• ASSIGNMENT: Go through the lines below and tally those containing the string "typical". Respond with the number only.

- Opening Delimiter -

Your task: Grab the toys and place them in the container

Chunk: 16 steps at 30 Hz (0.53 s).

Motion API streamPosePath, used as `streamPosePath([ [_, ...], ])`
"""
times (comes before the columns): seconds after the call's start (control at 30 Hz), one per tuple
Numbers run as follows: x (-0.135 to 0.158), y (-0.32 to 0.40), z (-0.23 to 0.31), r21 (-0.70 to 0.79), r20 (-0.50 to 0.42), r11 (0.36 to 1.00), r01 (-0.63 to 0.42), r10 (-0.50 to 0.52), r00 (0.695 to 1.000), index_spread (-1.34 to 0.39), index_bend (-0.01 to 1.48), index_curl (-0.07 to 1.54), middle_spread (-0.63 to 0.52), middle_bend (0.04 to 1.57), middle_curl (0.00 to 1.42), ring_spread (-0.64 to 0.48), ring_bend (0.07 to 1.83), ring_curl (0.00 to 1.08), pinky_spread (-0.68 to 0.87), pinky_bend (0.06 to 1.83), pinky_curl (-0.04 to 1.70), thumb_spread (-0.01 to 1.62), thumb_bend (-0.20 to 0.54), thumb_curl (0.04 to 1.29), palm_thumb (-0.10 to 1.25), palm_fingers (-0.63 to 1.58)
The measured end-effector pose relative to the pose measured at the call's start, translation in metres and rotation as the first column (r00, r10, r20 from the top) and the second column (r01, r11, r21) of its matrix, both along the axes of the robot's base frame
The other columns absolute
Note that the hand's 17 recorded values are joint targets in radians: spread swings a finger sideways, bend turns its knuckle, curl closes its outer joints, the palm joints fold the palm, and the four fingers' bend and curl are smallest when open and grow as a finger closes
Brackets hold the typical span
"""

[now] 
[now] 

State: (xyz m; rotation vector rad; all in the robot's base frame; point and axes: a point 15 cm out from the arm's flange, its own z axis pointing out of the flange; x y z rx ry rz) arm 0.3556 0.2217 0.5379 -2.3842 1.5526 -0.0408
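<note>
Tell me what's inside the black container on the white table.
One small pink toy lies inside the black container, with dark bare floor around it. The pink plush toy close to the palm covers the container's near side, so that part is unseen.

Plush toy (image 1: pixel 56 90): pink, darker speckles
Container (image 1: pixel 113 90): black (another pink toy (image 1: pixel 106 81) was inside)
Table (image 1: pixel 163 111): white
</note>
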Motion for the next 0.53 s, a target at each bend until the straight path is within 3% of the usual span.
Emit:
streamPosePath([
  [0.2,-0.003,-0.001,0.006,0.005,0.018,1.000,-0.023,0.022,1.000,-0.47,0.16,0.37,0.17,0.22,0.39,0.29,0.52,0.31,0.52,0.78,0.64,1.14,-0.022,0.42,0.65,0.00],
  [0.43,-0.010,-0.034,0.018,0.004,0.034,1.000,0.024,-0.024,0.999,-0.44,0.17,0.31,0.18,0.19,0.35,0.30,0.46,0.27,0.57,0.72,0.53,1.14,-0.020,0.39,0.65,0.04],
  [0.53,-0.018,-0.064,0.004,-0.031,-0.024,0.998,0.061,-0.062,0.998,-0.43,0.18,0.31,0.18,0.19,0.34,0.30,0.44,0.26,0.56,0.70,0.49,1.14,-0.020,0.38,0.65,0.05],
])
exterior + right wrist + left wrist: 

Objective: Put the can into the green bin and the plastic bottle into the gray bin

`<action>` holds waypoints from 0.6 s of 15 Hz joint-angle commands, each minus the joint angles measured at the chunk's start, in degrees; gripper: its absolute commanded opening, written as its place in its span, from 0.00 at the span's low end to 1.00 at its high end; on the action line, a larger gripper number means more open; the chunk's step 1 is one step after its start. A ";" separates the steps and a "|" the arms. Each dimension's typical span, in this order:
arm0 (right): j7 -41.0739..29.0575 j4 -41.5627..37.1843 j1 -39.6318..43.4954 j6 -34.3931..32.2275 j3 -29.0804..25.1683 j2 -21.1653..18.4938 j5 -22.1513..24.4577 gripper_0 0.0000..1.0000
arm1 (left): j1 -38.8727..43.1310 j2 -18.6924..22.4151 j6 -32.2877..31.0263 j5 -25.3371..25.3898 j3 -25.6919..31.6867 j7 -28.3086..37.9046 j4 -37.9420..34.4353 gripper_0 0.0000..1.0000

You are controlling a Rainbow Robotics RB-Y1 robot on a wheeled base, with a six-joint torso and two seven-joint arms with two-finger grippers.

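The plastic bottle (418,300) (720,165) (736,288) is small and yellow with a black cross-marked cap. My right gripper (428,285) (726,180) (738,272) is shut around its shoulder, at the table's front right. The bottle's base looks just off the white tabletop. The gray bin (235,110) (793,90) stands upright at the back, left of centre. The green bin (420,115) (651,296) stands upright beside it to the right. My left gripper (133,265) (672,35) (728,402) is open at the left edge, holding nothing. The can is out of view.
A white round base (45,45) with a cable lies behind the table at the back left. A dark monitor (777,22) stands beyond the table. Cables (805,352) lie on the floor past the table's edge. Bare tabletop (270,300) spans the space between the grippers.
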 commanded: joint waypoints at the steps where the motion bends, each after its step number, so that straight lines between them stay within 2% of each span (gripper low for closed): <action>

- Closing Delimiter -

• EXERCISE RESULT: 2